The Laurentic will be the largest vessel in the Canadian trade. A
single-funnelled, two-masted steamer of 14,500 tons gross register, she
is 560ft. in length, with a beam of 67ft. 4in., and, in addition to 230
first-class, 430 second-class, and 1,000 third-class passengers, will
carry a large quantity of cargo. She has been designed on the cellular
double-bottom plan, the double bottom extending the whole length of the
ship, and being specially strengthened under the engines; and she is
provided with nine water-tight bulkheads, dividing her into ten
watertight compartments. The passenger accommodation has been carefully
arranged, and will vie with anything afloat both as regards beauty and
comfort. A feature of the entrances and public rooms, as of the
staterooms, will be their height and general roominess. The first-class
dining-saloon on the middle deck will be decorated and panelled in
elaborately carved oak. It extends the whole width of the ship, will
seat 160 passengers, and have the popular "well" arrangement overhead,
with verandah for the bandstand, for the Laurentic will carry her own
orchestra of musicians. The furniture will be in oak, and the floor
parquetry. The first-class lounge on the upper promenade deck will be in
Louis XV style, panelled in oak, with a parquetry floor, the latter
characteristic also applying to the reading-room, which is situated on
the same deck. The first-class smoke-room, also on the upper promenade
deck, will be decorated with embossed leather, and handsomely carved
framework will surround the windows. The furniture will be of mahogany
and the floor in this instance will consist of indiarubber tiles. The
sleeping accommodation will be in keeping with the excellence of the
public apartments. The staterooms will be situated on the lower
promenade deck, and also on the shelter deck, and will include a number
of cabins en suite-i.e., with private lavatory and bath-room adjoining
each suite. An electric passenger elevator will serve the four decks.

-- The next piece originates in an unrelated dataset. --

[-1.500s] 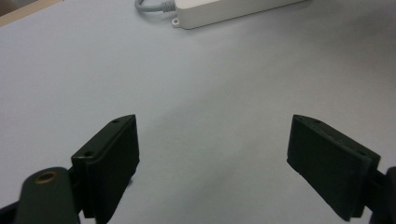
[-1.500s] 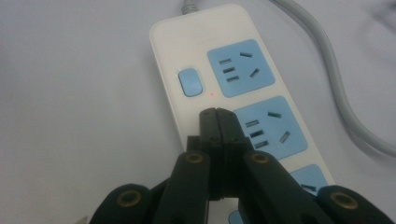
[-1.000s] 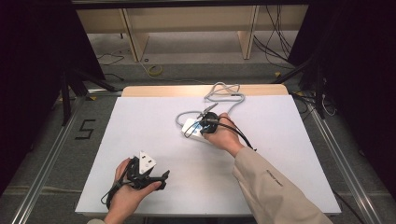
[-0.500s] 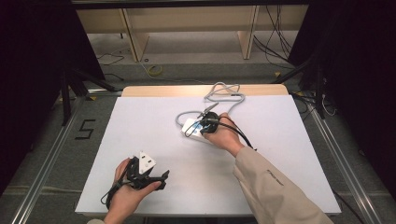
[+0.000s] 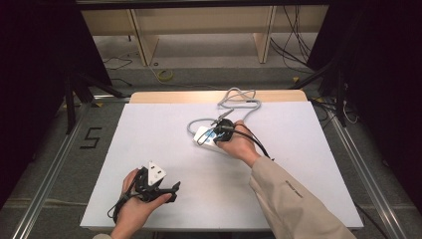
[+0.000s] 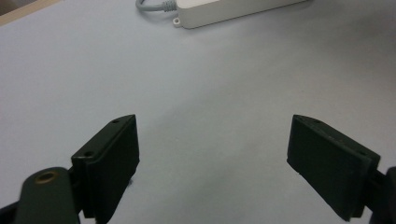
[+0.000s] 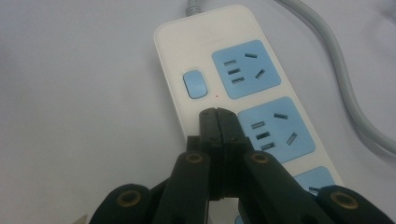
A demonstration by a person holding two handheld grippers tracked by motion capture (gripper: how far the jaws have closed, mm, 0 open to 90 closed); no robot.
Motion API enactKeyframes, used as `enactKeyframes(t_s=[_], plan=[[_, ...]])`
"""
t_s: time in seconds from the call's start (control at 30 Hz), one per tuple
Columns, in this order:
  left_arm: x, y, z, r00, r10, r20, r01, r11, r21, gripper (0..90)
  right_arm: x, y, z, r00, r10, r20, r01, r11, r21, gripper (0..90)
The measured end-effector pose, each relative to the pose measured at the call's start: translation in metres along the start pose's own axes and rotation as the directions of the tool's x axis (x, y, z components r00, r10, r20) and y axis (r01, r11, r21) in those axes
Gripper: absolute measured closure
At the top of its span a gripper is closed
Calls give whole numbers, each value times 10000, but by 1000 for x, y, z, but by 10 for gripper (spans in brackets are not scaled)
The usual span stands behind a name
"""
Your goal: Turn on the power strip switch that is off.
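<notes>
Nearest me, my left tongs (image 5: 171,191) rest low on the white counter (image 5: 149,139) with their jaws spread wide and nothing between them; in the left gripper view the bare counter lies between the pads, with the end of the power strip (image 6: 224,10) well beyond. Farther out, my right tongs (image 7: 218,122) are shut tight, holding nothing, their joined tips set down on the strip's white face just below the blue switch (image 7: 194,84) and beside the second blue socket (image 7: 275,128). Nothing has shifted over the last second: both hands sit where they were and the strip (image 5: 206,135) lies mid-counter as before. I judge I am poised to press the switch with the closed tips. Beyond, the grey cord (image 5: 239,99) loops toward the counter's far edge.
</notes>
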State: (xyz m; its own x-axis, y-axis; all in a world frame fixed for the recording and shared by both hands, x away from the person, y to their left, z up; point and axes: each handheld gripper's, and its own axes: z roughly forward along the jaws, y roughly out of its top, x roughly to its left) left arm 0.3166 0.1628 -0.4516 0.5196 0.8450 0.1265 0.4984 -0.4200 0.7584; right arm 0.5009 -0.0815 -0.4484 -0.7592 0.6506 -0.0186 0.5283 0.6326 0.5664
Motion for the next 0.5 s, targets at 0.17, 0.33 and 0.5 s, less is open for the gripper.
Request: enactKeyframes(t_s=[0.17, 0.33, 0.5], plan=[[0, 0, 0, 10000, 2, 6, -2, 10000, 3, 164, 1, 0, 0, 10000, -47, 44, 48, 10000, -19, 900], [0, 0, 0, 10000, -3, 3, 3, 10000, -8, 163, 1, 0, 0, 9999, -64, 81, 64, 10000, 2, 900], [0, 0, 0, 10000, -3, 8, 3, 10000, 5, 164, 1, 0, 0, 9999, -95, 79, 95, 10000, -10, 900]])
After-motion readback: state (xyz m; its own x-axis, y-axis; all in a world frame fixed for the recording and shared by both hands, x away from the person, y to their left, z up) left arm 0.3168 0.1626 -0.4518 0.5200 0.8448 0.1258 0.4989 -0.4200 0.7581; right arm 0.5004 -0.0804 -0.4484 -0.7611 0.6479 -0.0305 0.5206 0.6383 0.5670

For the second-class passengers there is a dining-saloon on the middle
deck, which will seat 262 passengers. The library on the lower promenade
deck, and smoke-room on the upper promenade dock are also beautiful
apartments, decorated in polished hardwood. The third-class quarters
include a dining-room situated aft on the upper deck.

There are six cargo holds and the derricks and other appliances for
working the ship and cargo are of the latest pattern, special attention
being paid in the design of this steamer to the requirements of shippers
in the Canadian trade. The Laurentic will have large refrigerated
chambers, both for provisions and cargo. The Marconi system of wireless
telegraphy will be installed and there will be a submarine signalling
apparatus.

The Laurentic's sister ship Megantic will shortly be launched---also
from Messrs. Harland and Wolff's yard---but will be a twin-screw steamer
and will be propelled by reciprocating machinery alone. The Laurentic
will be delivered early in the new year, and will be engaged in the
Liverpool-New York service of the White Star Line before the opening of
the St. Laurence for navigation next spring.